Delta Air Lines
Airline Baggage Tracking App: Designing for Airport Employees, Not Passengers
Delta Air Lines piloted a reusable GPS-enabled Permanent Bag Tag. The hardware could report where a bag was; the missing product was the employee experience that let airport teams retrieve that information quickly and trust what they saw.
PROJECT NOTES
At a glance
The challenge
A bag's location existed. Nobody could ask for it.
The actual problem, stated as a contradiction. The data was there; the retrieval path wasn't.
My role
My contribution
- Interviewed Above Wing and Below Wing agents to understand how each group searches for and acts on baggage location information.
- Observed passenger and baggage journeys at Hartsfield-Jackson Atlanta to map where the physical and information flows diverged.
- Conducted competitive analysis of consumer tracking products to identify where employee workflows required different interaction patterns.
- Mapped the end-to-end tracking flow in FigJam and utilized Delta Design System across the app's component library, wireframes, and interactive prototypes in Figma for desktop and mobile.
- Designed three search entry points—Bag Tag ID, Permanent Bag Tag ID, and SkyMiles number—to match the identifiers agents actually had in hand.
- Represented location as a point-in-time pin rather than implying live tracking, making the system’s accuracy limits explicit in the UI.
- Designed high-contrast type, large touch targets, and one-handed mobile interactions for bright terminals, gloved hands, and fast-moving airport environments.
- Iterated with business stakeholders to simplify screens and notification behavior, prioritizing speed and clarity over feature density.
- Ran remote usability testing focused on navigation speed, location clarity, and trust.
The problem
A bag’s location lived in five different systems
When a passenger asked where a bag was, an agent could be forced into calls, legacy terminals, and estimates instead of a clear answer.
That gap affected passenger trust, consumed agent time during already-busy operational windows, and limited the value of tracking hardware that could report location but had no fast employee-facing retrieval experience.

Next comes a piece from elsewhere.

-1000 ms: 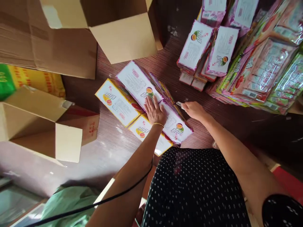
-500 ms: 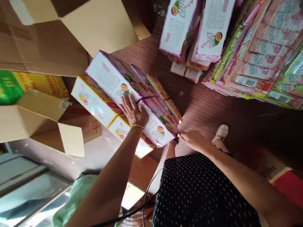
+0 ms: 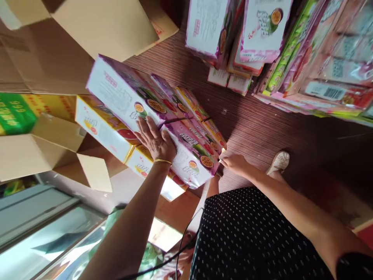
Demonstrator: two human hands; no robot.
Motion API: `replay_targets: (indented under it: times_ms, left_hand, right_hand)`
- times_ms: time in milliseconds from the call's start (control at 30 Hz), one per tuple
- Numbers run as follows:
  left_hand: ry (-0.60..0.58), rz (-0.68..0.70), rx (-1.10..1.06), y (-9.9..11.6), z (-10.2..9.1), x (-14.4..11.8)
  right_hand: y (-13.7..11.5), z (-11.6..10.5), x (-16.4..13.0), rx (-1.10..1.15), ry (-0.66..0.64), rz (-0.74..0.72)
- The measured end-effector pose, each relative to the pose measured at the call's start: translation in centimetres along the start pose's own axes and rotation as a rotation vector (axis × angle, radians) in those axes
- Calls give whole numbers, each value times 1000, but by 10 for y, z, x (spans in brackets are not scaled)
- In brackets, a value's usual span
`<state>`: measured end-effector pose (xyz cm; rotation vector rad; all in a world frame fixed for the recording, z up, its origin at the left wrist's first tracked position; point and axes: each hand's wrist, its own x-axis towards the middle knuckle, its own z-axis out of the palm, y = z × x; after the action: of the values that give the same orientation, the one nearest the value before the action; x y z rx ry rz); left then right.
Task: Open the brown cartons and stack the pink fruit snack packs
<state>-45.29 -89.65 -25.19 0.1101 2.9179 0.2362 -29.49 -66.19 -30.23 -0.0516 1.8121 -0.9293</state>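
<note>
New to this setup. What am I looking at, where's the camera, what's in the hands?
There is no machine here: a person works with two bare hands. The one picture comes from a camera on the person's head, looking down past a dotted black dress. The left hand lies flat, fingers spread, on a purple-and-white carton that tops a stack including yellow cartons. The right hand touches the stack's near corner; whether it holds anything, I cannot tell. Around them are open cardboard boxes, more cartons and wrapped packs on a dark striped wooden surface.

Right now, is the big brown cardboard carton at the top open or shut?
Open: the brown cardboard carton has its flaps spread outward.
</note>
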Motion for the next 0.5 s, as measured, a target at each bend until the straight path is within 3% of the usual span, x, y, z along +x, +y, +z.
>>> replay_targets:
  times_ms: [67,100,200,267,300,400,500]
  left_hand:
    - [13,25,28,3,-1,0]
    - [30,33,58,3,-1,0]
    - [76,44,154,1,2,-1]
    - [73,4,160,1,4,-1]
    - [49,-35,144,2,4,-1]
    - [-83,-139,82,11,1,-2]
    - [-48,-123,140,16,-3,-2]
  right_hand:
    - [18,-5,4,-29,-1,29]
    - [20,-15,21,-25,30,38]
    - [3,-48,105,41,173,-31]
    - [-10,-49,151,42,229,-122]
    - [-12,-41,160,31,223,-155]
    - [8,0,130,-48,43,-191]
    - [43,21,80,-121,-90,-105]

The design constraint that shaped the work: the solution had to fit into an existing shift with no unnecessary steps and match Delta’s established interface language so agents would not need to learn a second visual system.
- Passenger trust
- Uncertainty about checked baggage creates anxiety and downstream service pressure.
- Agent time
- Every manual lookup competes with time-sensitive work happening on the airport floor.
- Hardware ROI
- Location-aware hardware creates little value until employees can retrieve that information quickly and confidently.
Research
Shadowing bags and the people who chase them
Interviews with Above Wing agents surfaced the need to answer a passenger standing directly in front of them, while Below Wing agents needed to intercept bags already moving through the system.
At Hartsfield-Jackson Atlanta, I followed the passenger journey and separately followed the bag journey through the sorting system. The two flows rarely intersected, which clarified why the information gap persisted.
Competitive analysis of consumer tracking apps showed that they optimize for a passenger checking one bag occasionally, not an employee checking many bags repeatedly under time pressure.
- Agents need location at decision points, not continuous tracking—a clear point-in-time signal is more useful than a rich live feed.
- Identifiers vary by role and situation, so a single search method would fail.
- Minimal steps outrank feature richness; anything too slow loses to the radio and existing workarounds.
Design
One lookup, three ways in
I mapped the end-to-end tracking flow in FigJam, then built the component library, wireframes, and interactive prototypes in Figma for desktop and mobile.
Agents could search by Bag Tag ID, Permanent Bag Tag ID, or SkyMiles number—matching whichever identifier they actually had available in the moment.
The interface represented location as a pin captured when GPS activated rather than implying continuous live tracking. Naming that limitation protected trust by making the system honest about what it knew.
High-contrast type, large touch targets, and one-handed patterns were driven by the physical environment: bright terminals, gloved hands, movement, and divided attention.
Stakeholder iteration simplified screens and reworked notification behavior so the interface prioritized what an agent could parse mid-shift.
Testing + results
Trust had to be earned in seconds
- Remote usability testing focused on navigation speed, clarity of location information, and whether the experience earned trust.
- 90% of testers rated the app easy to use, with higher confidence in bag status.
- Agents reached proficiency with minimal training because the product reused Delta’s existing visual language instead of introducing a new one.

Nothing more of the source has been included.